- **WORK TO BE COMPLETED**: Where the lines below hold images, skip those and copy every word exactly.

- **DATASET EXCERPT**:
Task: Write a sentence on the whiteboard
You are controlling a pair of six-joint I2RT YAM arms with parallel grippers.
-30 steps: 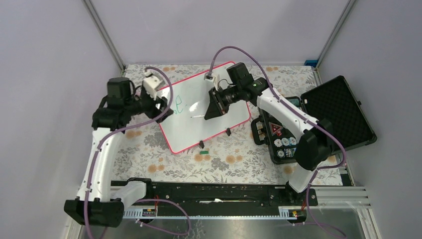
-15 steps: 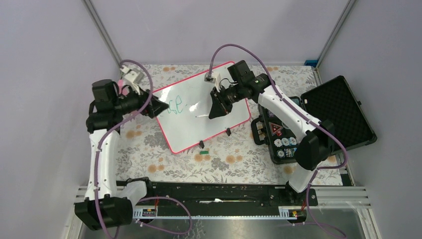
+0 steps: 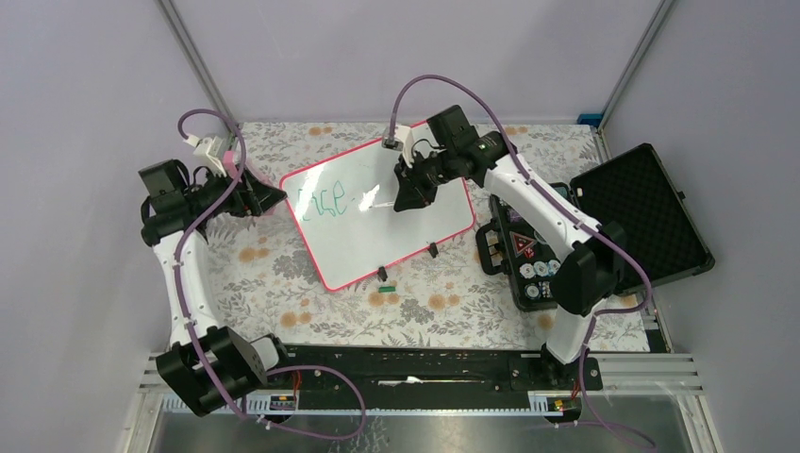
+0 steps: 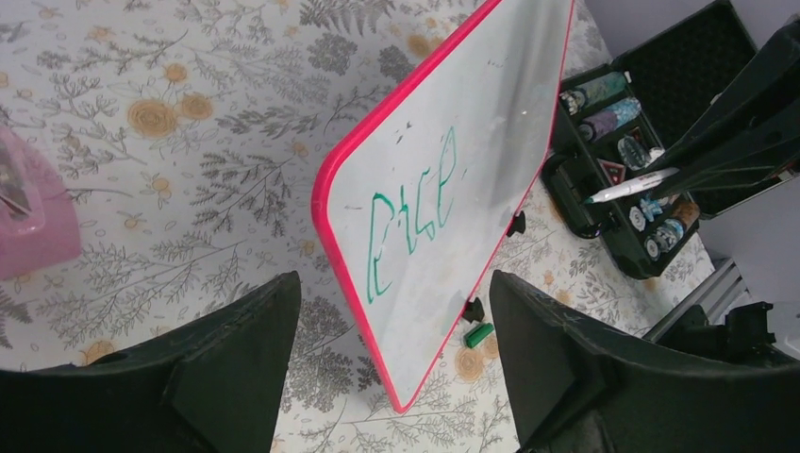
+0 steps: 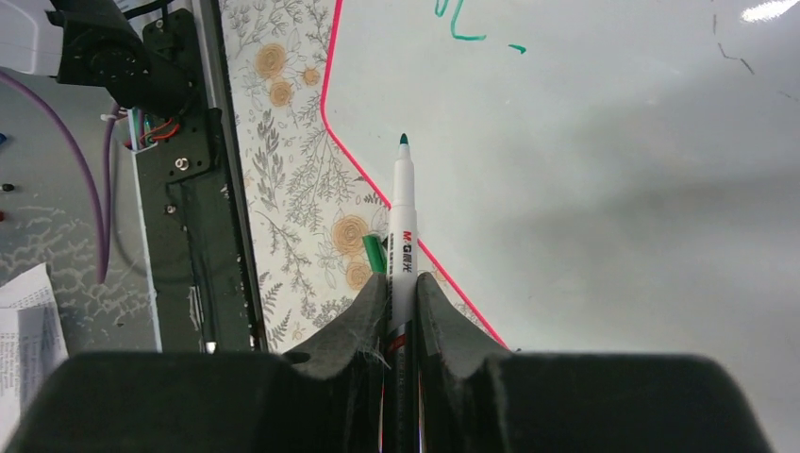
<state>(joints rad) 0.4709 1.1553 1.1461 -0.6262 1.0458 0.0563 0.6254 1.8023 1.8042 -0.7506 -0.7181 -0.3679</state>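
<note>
- Your whiteboard (image 3: 377, 226) lies mid-table; the right gripper (image 3: 412, 192) hovers over its far right part, pinching the marker (image 5: 404, 217), right of the sentence (image 3: 325, 201).
- The left gripper (image 3: 267, 196), jaws spread and empty, sits just left of the board.
- A second ago that arm overlapped the board; it has pulled back leftward.
- Whether the tip touches is unclear; the scrawl is unreadable.

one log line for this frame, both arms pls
left gripper: open, empty, beside whiteboard | right gripper: shut on marker, tip over board, contact unclear | sentence: few green letters only
</note>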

- **YOUR RESPONSE**:
Task: Write a sentence on the whiteboard
You are controlling a pair of six-joint I2RT YAM arms with parallel grippers.
-30 steps: 
-15 steps: 
+0 steps: 
+0 steps: 
+0 steps: 
<state>(joints rad) 0.4709 1.1553 1.1461 -0.6262 1.0458 0.0563 0.6254 1.8023 1.8042 -0.7506 -0.7181 -0.3679</state>
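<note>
- Your whiteboard (image 3: 377, 226) lies mid-table; the right gripper (image 3: 412, 192) hovers over its far right part, pinching the marker (image 5: 404, 217), right of the sentence (image 3: 325, 201).
- The left gripper (image 3: 267, 196), jaws spread and empty, sits just left of the board.
- A second ago that arm overlapped the board; it has pulled back leftward.
- Whether the tip touches is unclear; the scrawl is unreadable.

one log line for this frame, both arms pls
left gripper: open, empty, beside whiteboard | right gripper: shut on marker, tip over board, contact unclear | sentence: few green letters only
</note>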

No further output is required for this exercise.